Яблоко от яблони - стр. 39
Приносит список.
– Спасибо. Еще просьба – дайте стенограмму установочной репетиции Худрука.
– Нет, только завтра, мне афиши делать надо.
– А мне – пьесу разбирать.
– Завтра.
И уходит. В слегка подстреленном виде иду к Секретарше.
– Людмила Михайловна, можно попросить чашечку кофе?
Секретарша глядит на меня глазами влюбленной газели и бормочет:
– Кофе только Худруку. Купите, я буду вам варить.
Идем с Митей покупать кофе, заодно мороженого себе взяли… и Секретарше.
И полдня загорали, купались в Волге. Вода грязная, цветет, но – блаженство, как ни банально.
Дурная ночь. Зуд всего тела из-за купания в Матушке-Волге, а также несвоевременный и неугомонный прилив сил в результате того же купания. Отрыгается пиво с воблой. Я пил на здешнем Бродвее под светящейся рекламой уличного шалмана, складывал ошметки воблы в газету «Вечерний Энск». Мимо взрывной волной проносились дивные девичьи бедра и прочее, я волновался и тосковал, как Хенрик у Бергмана: «Лиши меня моей добродетели, я тоже хочу грешить!» Уже подмывало поискать в Волге Стенькину персидскую княжну или Катерину из «Грозы». Но ту, сколько я помню, выволокли на берег для завершения пятого акта трагедии.
Лезут кошмарные мысли о пьесе, никак не поддающейся анализу.
Прочие раздражители сменяются спорадически.

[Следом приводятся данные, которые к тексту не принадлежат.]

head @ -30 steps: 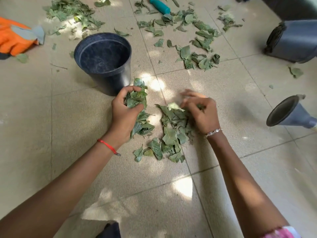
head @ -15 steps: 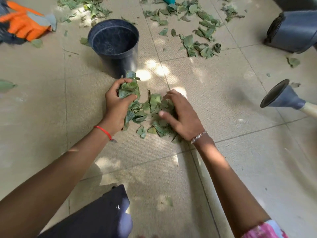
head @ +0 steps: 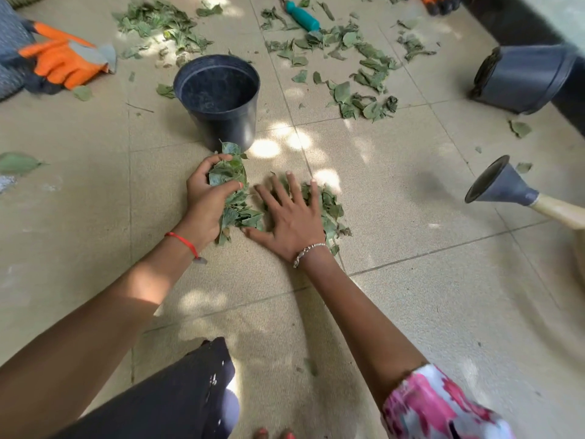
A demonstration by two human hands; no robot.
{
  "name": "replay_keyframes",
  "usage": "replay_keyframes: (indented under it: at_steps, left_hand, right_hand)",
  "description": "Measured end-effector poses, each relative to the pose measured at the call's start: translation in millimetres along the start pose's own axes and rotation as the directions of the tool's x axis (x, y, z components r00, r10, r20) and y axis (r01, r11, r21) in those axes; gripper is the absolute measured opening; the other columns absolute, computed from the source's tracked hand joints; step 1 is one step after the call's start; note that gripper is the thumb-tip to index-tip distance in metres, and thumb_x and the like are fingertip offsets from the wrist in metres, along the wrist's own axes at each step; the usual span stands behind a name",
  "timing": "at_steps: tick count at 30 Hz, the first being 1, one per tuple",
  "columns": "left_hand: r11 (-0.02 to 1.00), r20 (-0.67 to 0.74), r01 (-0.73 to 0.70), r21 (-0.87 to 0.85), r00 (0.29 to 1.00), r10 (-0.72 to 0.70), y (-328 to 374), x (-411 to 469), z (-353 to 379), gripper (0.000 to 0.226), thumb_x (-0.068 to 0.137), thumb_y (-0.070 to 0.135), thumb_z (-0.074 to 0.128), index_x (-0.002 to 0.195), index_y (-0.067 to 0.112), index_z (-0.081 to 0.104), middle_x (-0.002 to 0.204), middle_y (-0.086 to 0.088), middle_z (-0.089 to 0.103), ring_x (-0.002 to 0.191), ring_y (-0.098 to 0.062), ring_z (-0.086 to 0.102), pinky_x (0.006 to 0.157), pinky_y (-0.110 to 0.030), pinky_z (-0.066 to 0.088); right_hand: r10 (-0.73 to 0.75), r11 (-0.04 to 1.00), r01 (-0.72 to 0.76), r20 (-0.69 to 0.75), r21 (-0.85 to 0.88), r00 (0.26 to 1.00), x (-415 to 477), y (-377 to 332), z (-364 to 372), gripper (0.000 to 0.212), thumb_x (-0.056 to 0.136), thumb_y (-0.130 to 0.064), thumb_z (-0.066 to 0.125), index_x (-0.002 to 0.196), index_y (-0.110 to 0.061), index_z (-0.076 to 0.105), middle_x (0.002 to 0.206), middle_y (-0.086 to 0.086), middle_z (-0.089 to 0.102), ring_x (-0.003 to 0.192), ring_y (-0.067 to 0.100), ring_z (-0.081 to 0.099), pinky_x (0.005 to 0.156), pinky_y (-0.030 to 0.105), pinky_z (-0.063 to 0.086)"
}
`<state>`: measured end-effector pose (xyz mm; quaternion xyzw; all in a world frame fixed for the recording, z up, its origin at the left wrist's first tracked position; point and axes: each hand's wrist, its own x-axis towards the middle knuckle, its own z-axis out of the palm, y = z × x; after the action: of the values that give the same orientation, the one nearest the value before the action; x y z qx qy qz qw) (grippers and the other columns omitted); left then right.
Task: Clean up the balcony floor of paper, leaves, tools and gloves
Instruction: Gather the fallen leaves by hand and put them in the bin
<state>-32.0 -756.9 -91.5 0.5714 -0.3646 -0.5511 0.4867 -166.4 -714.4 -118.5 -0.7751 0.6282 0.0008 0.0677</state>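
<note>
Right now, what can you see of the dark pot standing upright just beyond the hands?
The pot is a round, dark navy container, plastic by its look, with a rolled rim and walls tapering downward. It stands upright on the tiled floor, and the inside that shows looks empty. The leaves gripped by the left hand reach its base; whether they touch is unclear.

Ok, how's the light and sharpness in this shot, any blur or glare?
Head view: dappled sun patches, some nearly white, on the tiled floor by the black pot; orange glove and sleeve blurred at the edges; wide-angle lens bends the tile lines.
</note>
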Motion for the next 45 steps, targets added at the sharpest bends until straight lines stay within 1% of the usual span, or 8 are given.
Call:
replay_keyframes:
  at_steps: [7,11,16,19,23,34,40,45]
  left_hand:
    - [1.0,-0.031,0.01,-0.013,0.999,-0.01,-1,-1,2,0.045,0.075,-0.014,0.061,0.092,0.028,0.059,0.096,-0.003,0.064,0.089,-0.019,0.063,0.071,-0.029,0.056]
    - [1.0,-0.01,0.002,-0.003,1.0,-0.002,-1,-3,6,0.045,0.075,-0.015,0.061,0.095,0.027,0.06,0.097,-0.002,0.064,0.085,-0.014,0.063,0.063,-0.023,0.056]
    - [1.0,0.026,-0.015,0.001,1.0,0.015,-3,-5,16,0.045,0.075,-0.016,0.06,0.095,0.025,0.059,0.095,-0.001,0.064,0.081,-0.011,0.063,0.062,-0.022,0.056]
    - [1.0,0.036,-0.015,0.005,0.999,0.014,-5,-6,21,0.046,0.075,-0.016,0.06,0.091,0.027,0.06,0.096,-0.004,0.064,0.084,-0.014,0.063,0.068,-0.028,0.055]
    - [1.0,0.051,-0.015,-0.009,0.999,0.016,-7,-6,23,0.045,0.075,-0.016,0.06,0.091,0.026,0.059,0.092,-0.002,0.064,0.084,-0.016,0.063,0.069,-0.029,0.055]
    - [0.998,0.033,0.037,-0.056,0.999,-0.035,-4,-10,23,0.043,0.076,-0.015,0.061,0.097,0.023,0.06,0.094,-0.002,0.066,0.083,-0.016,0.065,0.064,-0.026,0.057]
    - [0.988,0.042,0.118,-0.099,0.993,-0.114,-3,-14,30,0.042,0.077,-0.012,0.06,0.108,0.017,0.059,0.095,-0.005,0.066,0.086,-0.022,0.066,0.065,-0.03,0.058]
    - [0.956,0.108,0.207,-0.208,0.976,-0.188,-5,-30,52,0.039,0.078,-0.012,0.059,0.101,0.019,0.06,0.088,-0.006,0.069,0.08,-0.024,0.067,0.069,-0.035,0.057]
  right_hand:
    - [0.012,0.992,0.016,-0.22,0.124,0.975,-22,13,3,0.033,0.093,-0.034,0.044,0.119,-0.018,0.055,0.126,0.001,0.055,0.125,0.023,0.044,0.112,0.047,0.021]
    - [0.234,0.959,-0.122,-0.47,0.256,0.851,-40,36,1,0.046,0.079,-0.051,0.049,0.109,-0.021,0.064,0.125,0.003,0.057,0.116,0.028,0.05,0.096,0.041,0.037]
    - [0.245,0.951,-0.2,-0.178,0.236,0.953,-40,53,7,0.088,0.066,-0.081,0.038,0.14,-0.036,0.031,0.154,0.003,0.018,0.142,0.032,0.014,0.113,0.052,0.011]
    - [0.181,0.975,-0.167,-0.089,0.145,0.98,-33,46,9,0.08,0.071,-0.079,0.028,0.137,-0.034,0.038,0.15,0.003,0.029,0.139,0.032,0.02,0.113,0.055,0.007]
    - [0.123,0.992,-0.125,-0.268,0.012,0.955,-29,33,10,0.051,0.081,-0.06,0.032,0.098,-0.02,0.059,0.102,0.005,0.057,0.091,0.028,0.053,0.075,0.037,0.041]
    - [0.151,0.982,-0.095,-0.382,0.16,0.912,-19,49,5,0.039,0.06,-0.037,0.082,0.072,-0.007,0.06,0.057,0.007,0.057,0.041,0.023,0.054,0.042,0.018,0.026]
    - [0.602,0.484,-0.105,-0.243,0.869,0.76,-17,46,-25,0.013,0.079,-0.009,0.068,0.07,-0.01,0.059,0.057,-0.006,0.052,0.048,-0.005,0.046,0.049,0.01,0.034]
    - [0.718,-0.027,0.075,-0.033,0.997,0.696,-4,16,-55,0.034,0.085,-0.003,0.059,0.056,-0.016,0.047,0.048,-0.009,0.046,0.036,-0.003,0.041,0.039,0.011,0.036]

Жужжание невесть откуда взявшихся Мух, плодятся они, что ли, у меня под подушкой? Гадские Мухи, видимо, не знают, что в темноте нормальные мухи не жужжат, а сидят на потолке. Неугомонные – лезут в уши, в ноздри, щекочут пятки, дырявят натужные мозги.
Когда стихают Мухи, а они почему-то вдруг стихают, появляется маленький, едрена мать, Комарик и заискивающе по-вурдалачьи попискивает то в левое, то в правое ухо, то разом в оба – стереокомарик. Он даже как-то смиряет душу своей единственностью, досадным и нелепым одиночеством. Я убиваю его с сожалением, с последним писком он рушится на подушку справа.
И тогда, сотрясая стены, возмущенный беспрецедентным убиением комара, грохочет с улицы Грузовик. Этот ад нарастает и множится, соответствуя закону симфонического расширения звука. В первой части – один затхлый грузовичок, после – два, потом три, к утру дом трясется беспрерывно, образуя вязкое крещендо.
В редкие такты пауз, эхом дальнего паровозного гудка, напоминая о бренности всего земного, как будто мирно, но неотвязно вдруг тикают Часы. Поначалу успокаиваешься: тик-так-тик-так-тик-так… Но вдруг обдает ужасом: о чем это «тик-так-тик-так»? О чем, о чем – долго еще, вот о чем, ночь эта никогда не кончится, она навсегда.
С кухни разражается пердящим утробным кашлем Холодильник.